_Problem_: The required output is the exact run of lines below that opens at the line with "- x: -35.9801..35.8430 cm" and closes at the line with "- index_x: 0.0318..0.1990".

_Recorded data_:
————————

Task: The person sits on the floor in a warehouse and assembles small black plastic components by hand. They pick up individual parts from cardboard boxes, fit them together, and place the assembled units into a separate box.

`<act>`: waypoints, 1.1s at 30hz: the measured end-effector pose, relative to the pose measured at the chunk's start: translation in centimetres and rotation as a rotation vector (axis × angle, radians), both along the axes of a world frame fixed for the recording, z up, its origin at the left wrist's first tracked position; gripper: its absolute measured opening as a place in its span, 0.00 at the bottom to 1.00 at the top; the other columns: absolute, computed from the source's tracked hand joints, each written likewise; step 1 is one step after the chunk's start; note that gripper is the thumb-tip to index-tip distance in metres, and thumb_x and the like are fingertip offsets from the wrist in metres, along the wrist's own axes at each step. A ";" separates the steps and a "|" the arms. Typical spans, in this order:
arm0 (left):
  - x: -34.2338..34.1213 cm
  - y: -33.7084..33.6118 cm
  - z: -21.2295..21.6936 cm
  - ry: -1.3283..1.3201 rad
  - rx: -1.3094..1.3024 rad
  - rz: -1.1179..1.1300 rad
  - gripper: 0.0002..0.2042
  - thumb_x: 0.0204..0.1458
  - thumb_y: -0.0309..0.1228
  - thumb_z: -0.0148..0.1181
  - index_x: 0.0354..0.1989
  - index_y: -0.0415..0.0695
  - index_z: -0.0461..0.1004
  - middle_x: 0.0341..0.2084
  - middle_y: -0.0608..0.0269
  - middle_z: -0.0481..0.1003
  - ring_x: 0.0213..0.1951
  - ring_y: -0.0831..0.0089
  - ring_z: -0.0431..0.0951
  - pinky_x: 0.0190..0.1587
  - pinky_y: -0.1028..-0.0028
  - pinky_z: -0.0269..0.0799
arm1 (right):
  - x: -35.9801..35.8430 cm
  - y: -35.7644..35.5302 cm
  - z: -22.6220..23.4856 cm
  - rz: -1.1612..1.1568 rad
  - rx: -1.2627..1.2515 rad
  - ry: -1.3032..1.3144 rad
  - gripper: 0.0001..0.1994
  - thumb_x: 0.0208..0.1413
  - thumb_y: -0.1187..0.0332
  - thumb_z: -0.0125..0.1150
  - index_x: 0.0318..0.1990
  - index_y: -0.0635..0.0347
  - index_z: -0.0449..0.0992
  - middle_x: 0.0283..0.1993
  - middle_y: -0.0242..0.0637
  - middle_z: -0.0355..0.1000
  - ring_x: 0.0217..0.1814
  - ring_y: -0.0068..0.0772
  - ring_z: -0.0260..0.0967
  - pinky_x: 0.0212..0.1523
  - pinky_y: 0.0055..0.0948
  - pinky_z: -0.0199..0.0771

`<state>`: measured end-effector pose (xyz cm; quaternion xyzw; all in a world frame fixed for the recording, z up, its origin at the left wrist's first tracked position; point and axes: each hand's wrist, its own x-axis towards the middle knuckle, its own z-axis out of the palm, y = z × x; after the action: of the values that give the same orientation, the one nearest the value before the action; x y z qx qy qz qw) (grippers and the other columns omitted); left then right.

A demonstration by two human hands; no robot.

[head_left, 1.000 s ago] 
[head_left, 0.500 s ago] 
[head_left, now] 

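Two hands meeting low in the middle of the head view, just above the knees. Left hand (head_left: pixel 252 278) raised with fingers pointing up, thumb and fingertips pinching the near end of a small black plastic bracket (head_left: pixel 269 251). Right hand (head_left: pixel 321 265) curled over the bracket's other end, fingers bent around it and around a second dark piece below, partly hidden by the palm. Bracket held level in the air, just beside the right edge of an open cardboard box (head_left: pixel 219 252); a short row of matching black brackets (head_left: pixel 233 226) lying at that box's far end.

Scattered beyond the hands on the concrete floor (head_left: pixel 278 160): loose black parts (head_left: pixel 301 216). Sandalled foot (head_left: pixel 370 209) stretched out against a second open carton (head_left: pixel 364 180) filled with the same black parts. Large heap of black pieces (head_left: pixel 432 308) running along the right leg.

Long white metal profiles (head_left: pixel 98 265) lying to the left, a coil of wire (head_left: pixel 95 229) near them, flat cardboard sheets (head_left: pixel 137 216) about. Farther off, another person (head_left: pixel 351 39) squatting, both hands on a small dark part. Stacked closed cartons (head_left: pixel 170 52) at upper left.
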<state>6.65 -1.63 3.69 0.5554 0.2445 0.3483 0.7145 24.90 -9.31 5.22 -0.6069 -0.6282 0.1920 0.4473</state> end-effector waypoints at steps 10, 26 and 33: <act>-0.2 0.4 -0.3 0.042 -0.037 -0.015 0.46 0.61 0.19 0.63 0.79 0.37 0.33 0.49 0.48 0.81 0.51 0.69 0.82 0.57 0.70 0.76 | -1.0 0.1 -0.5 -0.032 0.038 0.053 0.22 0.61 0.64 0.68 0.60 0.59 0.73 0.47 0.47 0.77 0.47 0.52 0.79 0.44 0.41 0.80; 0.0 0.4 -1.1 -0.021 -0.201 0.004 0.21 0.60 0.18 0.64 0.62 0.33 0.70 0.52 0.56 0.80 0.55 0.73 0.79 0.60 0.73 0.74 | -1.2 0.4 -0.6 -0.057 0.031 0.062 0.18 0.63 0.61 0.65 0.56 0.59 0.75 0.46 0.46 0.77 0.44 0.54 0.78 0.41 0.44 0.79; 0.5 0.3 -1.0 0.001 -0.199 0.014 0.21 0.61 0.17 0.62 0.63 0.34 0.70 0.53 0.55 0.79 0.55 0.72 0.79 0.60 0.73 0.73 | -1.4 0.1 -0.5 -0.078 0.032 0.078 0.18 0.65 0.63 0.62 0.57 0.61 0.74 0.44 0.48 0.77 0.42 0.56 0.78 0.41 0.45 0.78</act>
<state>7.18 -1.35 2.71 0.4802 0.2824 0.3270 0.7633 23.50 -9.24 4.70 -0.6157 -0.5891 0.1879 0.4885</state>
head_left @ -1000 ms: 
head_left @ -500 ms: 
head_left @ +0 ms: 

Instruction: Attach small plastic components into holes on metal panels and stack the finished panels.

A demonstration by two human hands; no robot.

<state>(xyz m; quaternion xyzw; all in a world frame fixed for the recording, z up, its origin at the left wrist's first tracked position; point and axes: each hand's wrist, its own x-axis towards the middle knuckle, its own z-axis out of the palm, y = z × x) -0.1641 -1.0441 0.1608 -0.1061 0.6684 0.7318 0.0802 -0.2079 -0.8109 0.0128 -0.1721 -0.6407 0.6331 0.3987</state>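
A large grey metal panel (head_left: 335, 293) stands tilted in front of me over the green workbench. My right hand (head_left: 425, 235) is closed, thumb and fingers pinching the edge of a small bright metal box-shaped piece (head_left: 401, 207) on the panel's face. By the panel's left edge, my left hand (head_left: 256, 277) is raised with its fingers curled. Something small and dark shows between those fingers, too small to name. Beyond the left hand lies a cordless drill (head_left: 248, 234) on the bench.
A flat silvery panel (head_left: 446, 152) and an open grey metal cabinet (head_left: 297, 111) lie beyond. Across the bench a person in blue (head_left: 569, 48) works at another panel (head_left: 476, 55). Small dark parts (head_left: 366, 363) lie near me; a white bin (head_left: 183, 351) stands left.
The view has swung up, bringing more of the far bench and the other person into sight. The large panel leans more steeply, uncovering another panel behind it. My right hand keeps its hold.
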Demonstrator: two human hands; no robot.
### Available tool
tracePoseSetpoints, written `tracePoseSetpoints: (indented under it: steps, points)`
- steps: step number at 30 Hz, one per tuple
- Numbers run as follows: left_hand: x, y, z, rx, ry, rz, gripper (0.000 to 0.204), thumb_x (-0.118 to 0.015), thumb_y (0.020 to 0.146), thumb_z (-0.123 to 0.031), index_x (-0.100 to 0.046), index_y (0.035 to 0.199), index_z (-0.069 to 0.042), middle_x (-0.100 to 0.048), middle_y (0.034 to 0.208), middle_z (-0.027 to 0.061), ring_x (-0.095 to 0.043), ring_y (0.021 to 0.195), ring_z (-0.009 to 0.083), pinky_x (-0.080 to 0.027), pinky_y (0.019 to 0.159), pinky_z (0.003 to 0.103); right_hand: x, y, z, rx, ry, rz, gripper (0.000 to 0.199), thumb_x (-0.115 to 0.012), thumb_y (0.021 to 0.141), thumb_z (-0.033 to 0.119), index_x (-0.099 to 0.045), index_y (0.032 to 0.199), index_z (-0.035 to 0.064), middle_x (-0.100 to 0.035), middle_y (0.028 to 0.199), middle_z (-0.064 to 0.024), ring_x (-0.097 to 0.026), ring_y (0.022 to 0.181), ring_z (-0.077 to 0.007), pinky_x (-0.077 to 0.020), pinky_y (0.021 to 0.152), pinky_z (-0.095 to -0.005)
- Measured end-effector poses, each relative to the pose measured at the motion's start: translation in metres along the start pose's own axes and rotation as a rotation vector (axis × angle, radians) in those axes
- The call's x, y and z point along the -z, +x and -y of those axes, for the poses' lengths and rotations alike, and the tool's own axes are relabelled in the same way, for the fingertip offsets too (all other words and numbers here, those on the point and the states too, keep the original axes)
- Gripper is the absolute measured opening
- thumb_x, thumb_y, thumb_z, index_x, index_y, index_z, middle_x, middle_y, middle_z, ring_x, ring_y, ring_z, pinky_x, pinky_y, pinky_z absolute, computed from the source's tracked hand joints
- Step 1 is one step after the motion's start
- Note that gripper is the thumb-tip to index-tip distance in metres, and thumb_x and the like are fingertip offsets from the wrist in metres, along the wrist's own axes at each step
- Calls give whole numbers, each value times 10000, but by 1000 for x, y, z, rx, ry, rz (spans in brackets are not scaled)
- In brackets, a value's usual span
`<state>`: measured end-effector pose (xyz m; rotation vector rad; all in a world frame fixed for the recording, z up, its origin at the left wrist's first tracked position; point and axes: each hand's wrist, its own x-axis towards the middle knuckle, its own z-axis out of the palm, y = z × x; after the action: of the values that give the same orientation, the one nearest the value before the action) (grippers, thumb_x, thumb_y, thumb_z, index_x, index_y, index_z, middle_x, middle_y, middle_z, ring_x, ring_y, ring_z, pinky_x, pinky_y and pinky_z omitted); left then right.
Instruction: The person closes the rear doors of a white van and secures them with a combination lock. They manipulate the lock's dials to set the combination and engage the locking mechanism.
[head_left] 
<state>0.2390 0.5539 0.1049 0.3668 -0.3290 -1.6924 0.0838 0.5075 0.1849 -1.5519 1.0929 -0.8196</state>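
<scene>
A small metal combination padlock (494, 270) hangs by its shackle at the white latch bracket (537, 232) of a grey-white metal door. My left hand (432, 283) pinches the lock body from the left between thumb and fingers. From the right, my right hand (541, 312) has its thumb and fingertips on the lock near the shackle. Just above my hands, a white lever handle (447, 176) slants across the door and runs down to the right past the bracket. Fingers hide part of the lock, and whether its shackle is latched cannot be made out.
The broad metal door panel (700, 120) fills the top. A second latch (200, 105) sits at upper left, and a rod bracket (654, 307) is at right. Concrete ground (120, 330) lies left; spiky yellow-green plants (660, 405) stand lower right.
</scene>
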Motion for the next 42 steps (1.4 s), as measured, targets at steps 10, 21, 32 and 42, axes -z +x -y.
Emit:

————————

_Task solution_:
  - x: -35.9801..35.8430 cm
  - y: -35.7644..35.5302 cm
  - z: -22.6220..23.4856 cm
  - rz: -1.1612..1.1568 rad
  - rx: -1.2627..1.2515 rad
  - ry: -1.3032..1.3144 rad
  - gripper: 0.0001..0.1994
  - thumb_x: 0.0208..0.1413
  - thumb_y: -0.1187..0.0332
  - thumb_z: -0.0125..0.1150
  - index_x: 0.0318..0.1990

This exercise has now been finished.